Diese ziemlich hohe Summe bekam die Universität Kiel in den letzten Jahren direkt vom Berliner Bundesverteidigungsministerium überwiesen: 2,7 Millionen Euro. Als der Student Ruben Reid diese Summe sah, die die Bundesregierung nur dank einer Anfrage der Linken veröffentlicht hatte, fühlte er sich plötzlich in der Verantwortung.
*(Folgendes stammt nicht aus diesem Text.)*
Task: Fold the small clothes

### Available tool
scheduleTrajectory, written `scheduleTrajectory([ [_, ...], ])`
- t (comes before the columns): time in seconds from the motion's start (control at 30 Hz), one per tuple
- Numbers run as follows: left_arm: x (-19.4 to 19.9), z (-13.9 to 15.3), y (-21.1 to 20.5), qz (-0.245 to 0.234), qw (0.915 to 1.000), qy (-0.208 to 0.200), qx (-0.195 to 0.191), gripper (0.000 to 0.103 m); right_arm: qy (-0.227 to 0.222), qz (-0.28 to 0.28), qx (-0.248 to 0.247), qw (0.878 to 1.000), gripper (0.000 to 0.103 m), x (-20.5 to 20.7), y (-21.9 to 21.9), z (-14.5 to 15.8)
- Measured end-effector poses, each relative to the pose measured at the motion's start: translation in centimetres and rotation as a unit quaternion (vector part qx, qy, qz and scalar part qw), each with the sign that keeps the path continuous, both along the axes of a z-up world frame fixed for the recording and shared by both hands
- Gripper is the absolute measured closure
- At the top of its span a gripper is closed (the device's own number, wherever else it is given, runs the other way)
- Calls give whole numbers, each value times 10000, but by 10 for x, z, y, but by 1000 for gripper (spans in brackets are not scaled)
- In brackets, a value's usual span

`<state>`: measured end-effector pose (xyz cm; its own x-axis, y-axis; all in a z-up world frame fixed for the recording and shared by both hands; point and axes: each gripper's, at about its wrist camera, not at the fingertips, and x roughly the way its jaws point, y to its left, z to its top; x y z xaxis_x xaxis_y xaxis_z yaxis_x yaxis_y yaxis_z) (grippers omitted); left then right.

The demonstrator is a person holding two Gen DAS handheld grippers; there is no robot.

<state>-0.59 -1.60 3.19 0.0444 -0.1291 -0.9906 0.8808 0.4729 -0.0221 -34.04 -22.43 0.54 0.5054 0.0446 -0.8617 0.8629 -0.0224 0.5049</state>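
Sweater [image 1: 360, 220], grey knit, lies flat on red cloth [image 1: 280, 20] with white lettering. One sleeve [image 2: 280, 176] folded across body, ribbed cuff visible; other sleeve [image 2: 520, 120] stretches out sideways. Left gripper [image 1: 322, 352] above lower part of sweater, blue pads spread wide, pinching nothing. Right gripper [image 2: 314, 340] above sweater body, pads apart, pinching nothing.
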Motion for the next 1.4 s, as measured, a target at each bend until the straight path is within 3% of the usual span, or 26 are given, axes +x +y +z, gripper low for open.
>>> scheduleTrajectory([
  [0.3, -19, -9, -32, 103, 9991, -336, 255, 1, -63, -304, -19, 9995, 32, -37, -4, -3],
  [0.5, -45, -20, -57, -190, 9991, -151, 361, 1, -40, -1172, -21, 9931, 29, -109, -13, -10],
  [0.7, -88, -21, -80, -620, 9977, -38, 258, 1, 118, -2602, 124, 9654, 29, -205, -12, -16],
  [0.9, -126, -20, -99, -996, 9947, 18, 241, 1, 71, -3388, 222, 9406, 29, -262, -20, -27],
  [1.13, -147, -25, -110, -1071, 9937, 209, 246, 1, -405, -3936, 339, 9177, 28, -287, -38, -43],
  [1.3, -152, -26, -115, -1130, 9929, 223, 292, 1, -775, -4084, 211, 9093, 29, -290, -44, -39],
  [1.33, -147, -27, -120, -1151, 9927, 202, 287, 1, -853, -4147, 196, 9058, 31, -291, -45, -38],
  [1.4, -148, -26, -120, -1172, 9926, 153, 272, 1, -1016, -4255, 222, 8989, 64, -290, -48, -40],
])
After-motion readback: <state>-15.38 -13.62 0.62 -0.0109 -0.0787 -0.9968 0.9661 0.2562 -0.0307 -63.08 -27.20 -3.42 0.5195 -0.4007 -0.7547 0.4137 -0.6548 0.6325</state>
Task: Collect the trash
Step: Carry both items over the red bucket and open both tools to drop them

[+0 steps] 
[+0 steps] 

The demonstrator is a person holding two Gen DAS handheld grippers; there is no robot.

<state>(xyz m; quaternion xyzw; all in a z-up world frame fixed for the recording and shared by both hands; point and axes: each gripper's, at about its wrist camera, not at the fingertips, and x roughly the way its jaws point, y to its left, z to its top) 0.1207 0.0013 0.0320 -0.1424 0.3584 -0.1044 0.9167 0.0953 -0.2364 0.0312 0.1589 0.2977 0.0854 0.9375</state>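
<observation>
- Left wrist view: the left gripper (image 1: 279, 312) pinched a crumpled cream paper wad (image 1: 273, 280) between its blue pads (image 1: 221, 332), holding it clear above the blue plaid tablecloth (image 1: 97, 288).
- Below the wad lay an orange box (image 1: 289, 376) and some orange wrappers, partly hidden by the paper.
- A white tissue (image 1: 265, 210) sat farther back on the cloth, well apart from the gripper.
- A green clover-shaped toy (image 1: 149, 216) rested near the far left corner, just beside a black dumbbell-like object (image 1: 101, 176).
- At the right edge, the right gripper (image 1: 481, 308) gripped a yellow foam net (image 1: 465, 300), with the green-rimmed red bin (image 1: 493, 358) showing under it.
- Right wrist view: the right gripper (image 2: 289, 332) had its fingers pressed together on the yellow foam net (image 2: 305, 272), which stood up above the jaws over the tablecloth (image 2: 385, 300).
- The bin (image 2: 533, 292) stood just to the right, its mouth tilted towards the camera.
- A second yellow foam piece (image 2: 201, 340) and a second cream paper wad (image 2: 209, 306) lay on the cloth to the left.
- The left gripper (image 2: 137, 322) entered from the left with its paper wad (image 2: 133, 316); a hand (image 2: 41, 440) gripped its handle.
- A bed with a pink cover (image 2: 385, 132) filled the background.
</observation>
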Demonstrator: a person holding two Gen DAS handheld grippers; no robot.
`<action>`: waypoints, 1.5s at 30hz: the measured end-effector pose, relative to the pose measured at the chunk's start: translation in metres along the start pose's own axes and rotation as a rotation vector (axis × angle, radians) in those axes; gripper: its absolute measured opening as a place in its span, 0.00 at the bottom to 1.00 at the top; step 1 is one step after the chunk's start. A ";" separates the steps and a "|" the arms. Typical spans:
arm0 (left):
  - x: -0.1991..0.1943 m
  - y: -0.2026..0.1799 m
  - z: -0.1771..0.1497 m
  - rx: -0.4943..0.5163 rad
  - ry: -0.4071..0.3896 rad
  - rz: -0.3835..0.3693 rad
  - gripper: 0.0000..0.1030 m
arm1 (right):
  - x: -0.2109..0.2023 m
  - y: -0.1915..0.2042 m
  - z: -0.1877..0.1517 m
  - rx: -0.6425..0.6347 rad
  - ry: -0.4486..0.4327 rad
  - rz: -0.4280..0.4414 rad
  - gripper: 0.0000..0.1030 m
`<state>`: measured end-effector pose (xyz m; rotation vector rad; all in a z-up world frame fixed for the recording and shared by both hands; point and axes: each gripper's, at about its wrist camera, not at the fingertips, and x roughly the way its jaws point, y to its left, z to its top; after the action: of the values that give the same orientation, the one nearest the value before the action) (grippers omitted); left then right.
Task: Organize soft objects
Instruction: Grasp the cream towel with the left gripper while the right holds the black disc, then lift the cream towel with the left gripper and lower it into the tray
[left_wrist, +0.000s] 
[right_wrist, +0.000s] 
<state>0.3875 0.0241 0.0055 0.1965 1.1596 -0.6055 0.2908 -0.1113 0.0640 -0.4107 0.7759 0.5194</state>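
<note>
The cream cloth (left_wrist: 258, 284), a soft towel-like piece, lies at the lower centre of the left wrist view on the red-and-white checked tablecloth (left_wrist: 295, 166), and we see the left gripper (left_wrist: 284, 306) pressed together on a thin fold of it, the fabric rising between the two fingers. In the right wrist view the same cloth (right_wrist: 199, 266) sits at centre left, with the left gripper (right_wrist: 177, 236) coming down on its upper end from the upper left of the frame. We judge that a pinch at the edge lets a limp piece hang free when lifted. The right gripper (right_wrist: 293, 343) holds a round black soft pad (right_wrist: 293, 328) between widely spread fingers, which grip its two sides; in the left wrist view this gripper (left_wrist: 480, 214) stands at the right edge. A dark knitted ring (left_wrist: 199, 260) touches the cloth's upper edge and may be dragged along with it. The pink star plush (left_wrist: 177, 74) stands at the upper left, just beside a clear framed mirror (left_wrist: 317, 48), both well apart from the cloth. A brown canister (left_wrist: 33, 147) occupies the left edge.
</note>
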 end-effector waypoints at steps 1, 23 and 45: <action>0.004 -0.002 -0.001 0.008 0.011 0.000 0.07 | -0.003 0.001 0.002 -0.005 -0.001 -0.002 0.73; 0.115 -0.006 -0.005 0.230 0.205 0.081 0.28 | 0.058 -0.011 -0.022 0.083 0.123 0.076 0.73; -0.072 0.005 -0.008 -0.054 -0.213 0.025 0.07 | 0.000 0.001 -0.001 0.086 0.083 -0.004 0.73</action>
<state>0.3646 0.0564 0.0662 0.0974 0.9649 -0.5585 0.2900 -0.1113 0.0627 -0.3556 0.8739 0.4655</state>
„Die Universität hat einen gesellschaftlichen Auftrag, sie sollte sich für den Frieden einsetzen, anstatt für das Militär zu forschen“, fordert der 22-Jährige, der Geschichte und Politik studiert. Und er beginnt, gegen diese militärischen Forschungsgelder zu kämpfen. Im März gründete er den Arbeitskreis Zivilklausel. Die etwa 20 Studierenden wollen sich dafür einsetzen, dass ihre Universität eine Selbstverpflichtung in die Grundordnung schreibt, Forschung ausschließlich für zivile Zwecke zu betreiben. 13 andere Unis in Deutschland haben das schon vorher getan; die meisten in den letzten Jahren. Und an den anderen gründen sich nun immer mehr solche Arbeitskreise zur Zivilklausel. Im ganzen Land sind es bereits über 20. Hat die in die Jahre gekommene Friedensbewegung ein neues Ziel? Erwacht sie nun aus dem Halbschlaf?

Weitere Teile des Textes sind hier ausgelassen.